» **PROBLEM REQUIREMENTS**
Using the records below, write out only the lines from the line containing "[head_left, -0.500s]" up to and including the line containing "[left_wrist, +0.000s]", exactly, with no pictures.

----------------

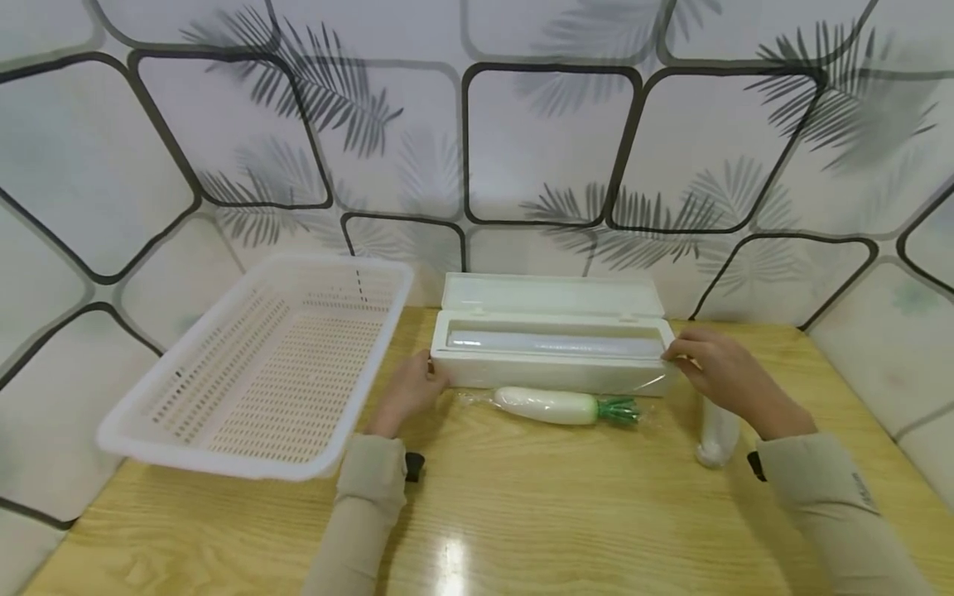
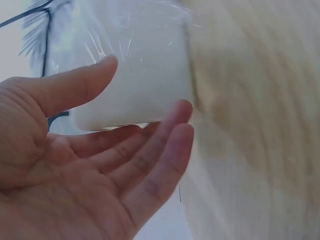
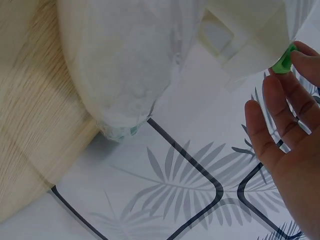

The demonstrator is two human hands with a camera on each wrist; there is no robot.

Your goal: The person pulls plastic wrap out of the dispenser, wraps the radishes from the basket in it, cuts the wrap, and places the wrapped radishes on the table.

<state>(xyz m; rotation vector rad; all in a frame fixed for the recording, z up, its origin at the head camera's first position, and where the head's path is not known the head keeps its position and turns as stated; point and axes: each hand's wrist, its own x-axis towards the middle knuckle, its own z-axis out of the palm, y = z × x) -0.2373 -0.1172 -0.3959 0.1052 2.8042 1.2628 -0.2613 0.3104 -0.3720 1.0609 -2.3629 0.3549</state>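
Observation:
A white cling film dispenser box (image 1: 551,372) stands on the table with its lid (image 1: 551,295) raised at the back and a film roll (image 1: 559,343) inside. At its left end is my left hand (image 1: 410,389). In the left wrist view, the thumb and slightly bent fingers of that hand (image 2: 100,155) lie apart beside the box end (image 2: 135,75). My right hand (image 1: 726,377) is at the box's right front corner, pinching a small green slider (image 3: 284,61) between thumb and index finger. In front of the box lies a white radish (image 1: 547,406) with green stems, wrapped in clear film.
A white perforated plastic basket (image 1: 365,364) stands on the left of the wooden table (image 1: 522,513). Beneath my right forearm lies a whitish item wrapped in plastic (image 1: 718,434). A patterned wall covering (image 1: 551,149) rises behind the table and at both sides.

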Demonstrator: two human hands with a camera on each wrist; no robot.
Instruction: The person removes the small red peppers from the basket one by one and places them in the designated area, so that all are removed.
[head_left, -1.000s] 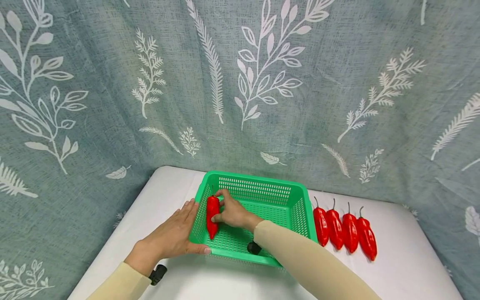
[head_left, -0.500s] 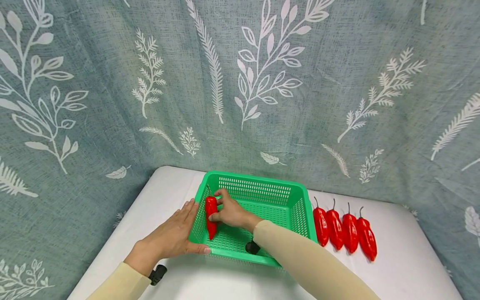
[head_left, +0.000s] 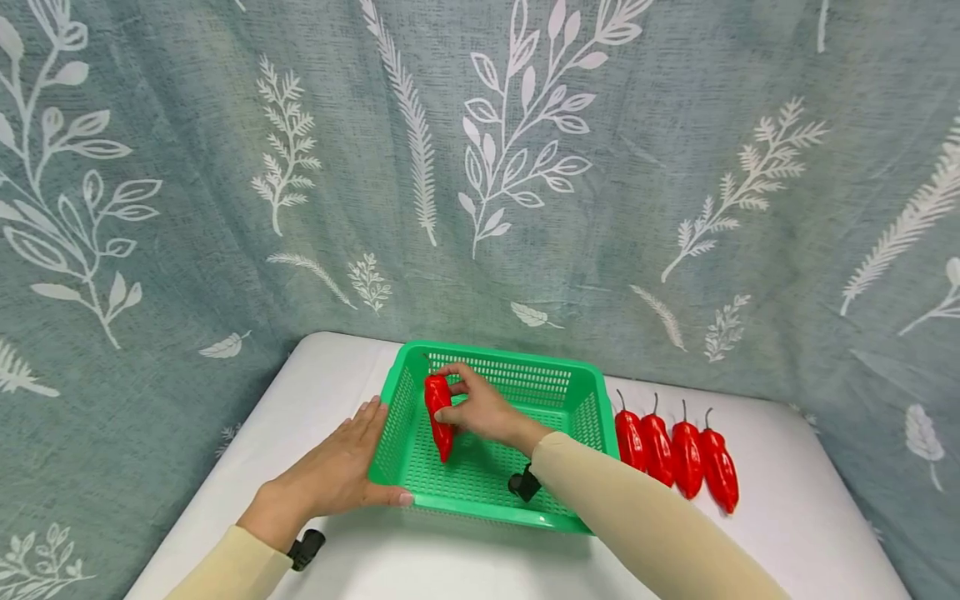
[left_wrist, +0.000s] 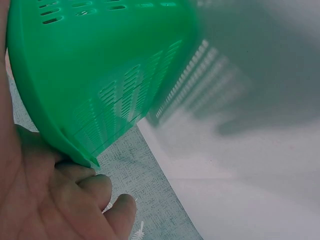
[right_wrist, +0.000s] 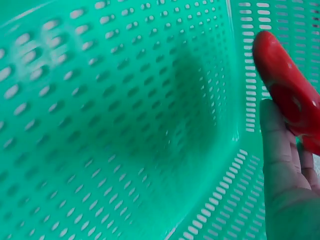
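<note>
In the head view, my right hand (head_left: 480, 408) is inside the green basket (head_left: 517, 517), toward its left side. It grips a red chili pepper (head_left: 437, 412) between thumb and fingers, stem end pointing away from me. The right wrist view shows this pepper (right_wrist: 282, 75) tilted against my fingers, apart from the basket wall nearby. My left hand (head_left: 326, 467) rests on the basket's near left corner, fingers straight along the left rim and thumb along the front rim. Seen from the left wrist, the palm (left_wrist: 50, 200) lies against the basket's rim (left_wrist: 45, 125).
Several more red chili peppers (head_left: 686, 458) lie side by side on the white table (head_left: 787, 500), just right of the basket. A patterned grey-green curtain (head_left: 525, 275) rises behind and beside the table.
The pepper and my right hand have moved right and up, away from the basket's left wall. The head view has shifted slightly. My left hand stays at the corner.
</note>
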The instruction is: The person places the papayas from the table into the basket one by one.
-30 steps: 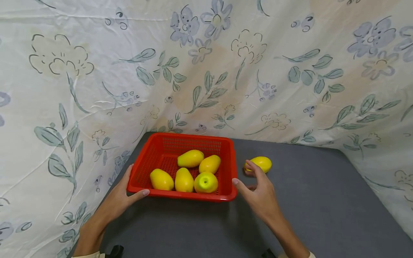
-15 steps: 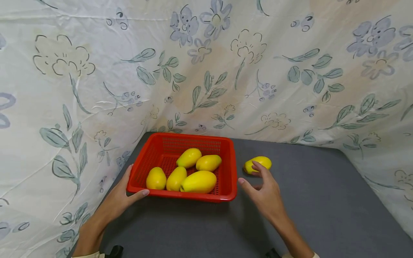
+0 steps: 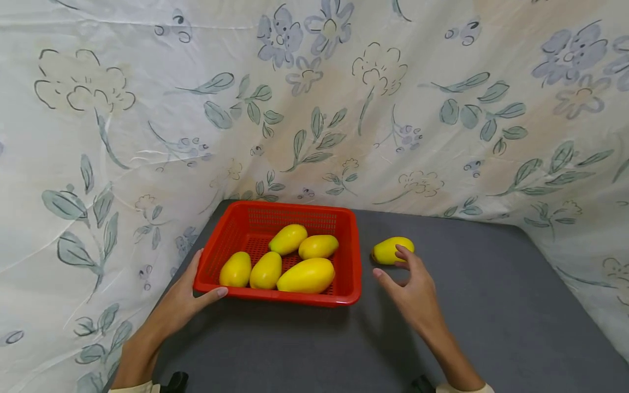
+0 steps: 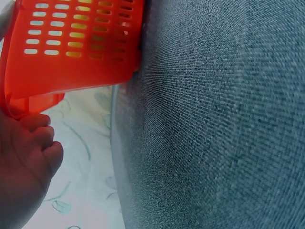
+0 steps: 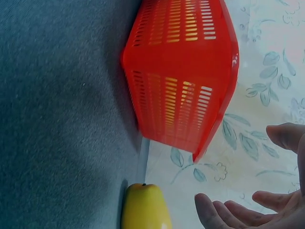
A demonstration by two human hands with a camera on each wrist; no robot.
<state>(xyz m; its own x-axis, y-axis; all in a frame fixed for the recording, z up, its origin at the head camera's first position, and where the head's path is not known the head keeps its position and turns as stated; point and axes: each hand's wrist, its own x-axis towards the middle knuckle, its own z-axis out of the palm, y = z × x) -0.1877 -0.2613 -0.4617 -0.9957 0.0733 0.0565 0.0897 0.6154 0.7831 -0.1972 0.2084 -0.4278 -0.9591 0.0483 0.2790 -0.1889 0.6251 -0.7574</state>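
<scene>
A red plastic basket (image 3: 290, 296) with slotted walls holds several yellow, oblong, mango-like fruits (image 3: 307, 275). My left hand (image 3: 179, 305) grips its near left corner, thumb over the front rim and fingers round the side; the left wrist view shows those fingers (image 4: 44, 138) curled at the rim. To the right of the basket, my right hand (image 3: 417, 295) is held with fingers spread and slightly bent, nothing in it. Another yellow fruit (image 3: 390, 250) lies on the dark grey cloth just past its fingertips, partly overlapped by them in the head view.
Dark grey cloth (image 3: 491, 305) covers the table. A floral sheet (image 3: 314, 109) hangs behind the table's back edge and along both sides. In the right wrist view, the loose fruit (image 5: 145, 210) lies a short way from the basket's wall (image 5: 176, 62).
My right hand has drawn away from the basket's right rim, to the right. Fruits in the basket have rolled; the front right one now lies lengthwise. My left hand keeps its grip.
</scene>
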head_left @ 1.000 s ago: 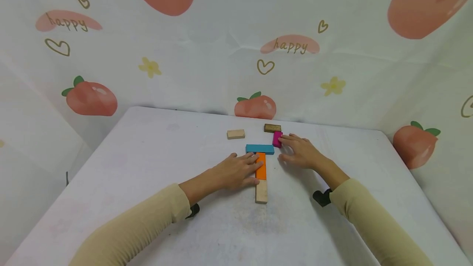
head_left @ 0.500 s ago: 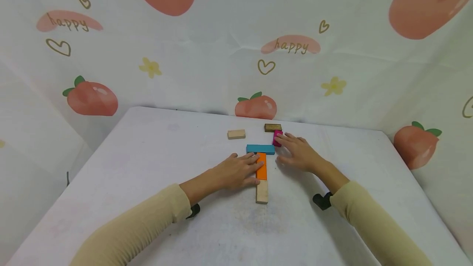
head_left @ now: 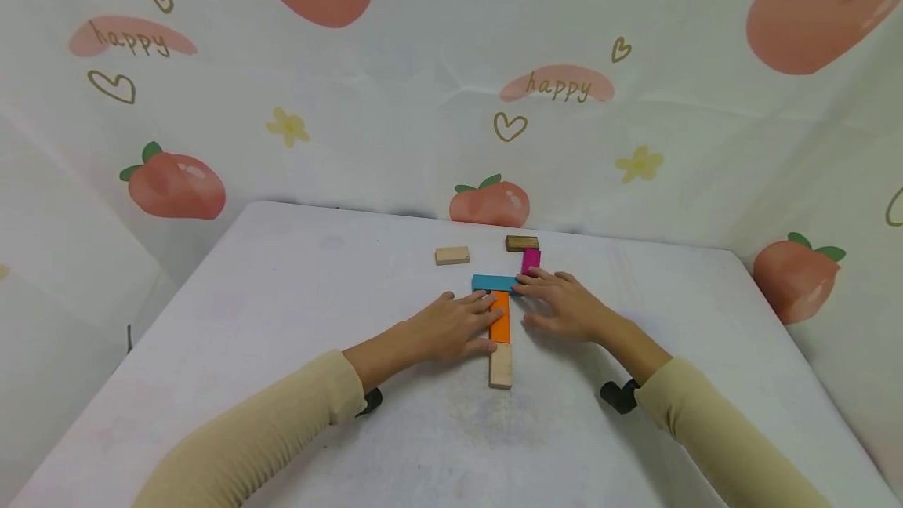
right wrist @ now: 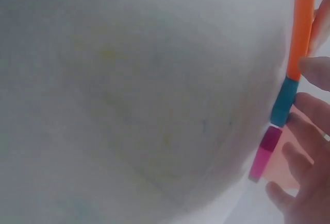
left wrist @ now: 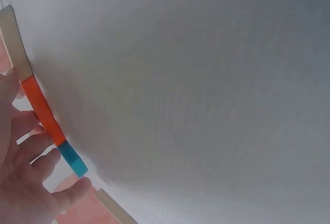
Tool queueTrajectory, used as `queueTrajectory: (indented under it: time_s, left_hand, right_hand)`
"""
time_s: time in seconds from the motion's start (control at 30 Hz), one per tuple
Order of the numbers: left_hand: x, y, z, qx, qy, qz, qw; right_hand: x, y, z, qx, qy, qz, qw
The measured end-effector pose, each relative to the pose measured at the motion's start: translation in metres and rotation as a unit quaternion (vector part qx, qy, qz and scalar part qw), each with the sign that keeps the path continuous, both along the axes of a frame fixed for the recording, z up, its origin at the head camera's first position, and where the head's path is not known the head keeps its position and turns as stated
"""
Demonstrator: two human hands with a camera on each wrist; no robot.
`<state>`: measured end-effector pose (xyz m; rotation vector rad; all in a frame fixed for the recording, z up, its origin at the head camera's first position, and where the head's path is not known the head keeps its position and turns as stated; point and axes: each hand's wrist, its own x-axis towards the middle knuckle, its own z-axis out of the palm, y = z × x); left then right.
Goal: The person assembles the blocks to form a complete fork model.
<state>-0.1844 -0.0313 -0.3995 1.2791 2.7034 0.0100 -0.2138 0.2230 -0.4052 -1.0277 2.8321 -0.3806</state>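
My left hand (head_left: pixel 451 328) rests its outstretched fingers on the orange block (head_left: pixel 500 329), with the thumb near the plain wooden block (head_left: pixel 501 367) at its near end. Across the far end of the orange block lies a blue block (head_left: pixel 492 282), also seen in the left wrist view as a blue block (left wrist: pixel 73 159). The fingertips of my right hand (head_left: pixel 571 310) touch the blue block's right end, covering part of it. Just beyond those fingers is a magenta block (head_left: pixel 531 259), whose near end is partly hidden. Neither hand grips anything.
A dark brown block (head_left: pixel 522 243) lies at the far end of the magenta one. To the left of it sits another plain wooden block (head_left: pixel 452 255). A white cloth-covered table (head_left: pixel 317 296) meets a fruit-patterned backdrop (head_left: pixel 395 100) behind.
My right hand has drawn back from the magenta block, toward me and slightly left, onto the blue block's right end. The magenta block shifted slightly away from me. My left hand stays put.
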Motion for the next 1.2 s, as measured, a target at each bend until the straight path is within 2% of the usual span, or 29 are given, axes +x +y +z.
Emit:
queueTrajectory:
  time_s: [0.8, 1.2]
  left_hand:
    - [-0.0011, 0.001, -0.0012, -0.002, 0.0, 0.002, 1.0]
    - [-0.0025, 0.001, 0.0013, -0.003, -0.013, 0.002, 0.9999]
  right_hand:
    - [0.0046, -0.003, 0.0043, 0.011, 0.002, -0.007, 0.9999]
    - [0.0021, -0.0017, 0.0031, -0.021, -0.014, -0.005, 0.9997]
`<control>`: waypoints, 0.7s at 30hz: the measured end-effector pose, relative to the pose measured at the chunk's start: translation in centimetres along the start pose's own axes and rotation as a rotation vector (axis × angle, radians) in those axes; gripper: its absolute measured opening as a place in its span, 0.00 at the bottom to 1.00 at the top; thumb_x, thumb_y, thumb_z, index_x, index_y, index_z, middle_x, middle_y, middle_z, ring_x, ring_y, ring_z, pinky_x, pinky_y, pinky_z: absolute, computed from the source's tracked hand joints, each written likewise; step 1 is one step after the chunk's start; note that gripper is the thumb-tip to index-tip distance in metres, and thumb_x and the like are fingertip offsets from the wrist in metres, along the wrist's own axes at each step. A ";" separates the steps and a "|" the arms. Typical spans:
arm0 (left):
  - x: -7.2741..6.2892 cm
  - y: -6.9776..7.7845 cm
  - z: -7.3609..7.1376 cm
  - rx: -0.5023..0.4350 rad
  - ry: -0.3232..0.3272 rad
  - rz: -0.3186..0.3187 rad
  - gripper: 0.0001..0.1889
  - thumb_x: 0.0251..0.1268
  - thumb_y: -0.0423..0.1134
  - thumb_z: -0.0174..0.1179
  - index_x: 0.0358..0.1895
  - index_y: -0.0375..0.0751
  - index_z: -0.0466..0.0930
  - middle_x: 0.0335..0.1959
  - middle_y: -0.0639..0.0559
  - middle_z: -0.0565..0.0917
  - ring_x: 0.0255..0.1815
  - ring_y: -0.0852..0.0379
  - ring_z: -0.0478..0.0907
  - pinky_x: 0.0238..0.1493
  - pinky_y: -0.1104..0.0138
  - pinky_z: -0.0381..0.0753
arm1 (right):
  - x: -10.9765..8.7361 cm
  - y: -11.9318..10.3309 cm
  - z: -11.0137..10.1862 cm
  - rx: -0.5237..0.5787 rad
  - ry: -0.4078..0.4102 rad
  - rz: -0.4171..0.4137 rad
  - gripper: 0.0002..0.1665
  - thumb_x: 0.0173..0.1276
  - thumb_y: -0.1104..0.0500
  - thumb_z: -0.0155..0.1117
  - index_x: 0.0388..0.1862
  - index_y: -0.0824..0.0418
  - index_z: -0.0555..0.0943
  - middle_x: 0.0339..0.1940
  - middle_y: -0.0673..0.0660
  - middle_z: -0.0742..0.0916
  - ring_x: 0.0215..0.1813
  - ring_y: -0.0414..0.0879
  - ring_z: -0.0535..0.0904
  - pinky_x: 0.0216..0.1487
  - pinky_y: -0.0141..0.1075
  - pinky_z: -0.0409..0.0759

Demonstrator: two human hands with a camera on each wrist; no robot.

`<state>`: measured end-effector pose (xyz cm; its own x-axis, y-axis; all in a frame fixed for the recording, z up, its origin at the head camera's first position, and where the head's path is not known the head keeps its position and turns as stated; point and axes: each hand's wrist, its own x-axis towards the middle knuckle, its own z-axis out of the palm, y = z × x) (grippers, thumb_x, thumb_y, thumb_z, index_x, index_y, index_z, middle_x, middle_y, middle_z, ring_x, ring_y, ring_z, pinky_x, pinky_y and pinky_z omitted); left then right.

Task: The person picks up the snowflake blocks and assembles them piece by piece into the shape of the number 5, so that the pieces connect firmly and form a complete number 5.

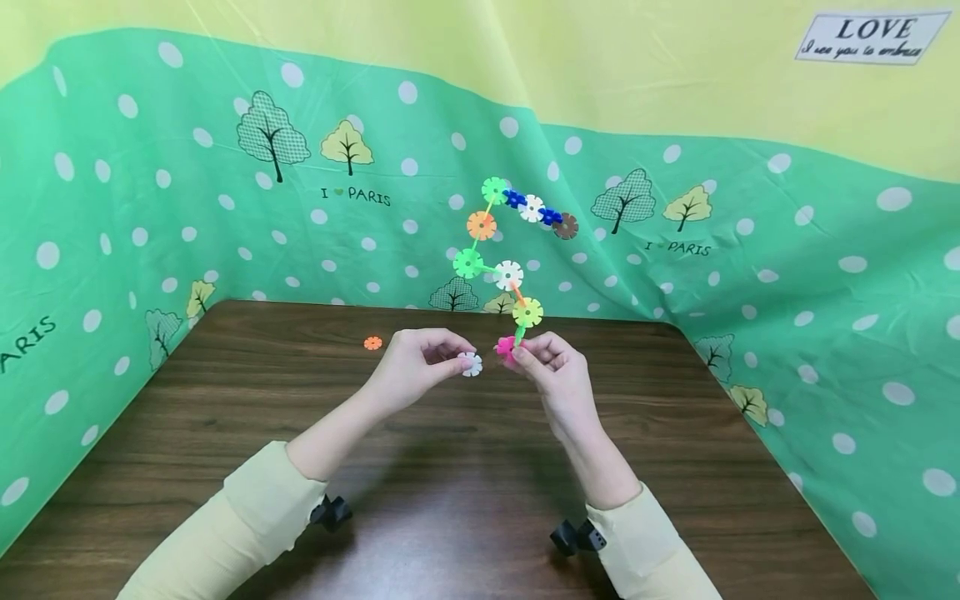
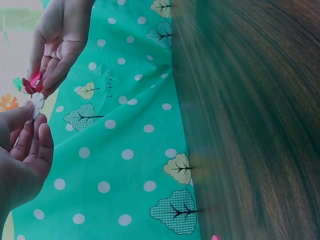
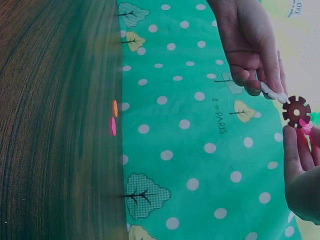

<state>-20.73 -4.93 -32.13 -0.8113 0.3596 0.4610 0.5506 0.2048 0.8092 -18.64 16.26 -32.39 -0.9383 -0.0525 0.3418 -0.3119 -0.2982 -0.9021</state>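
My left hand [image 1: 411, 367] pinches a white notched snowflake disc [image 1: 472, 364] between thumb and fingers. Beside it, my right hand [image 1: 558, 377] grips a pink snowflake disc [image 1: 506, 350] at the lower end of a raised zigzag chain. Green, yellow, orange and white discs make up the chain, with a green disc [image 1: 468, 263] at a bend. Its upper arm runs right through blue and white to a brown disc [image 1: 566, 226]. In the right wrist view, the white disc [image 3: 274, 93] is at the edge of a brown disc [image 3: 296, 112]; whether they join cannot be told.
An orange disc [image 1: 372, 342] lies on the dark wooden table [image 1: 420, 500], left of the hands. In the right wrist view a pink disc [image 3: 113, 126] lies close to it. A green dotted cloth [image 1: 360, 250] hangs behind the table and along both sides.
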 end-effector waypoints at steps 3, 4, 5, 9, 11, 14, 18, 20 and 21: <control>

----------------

» **TASK RESULT**
[head_left, -0.500s] 
[head_left, +0.000s] 
[left_wrist, +0.000s] 

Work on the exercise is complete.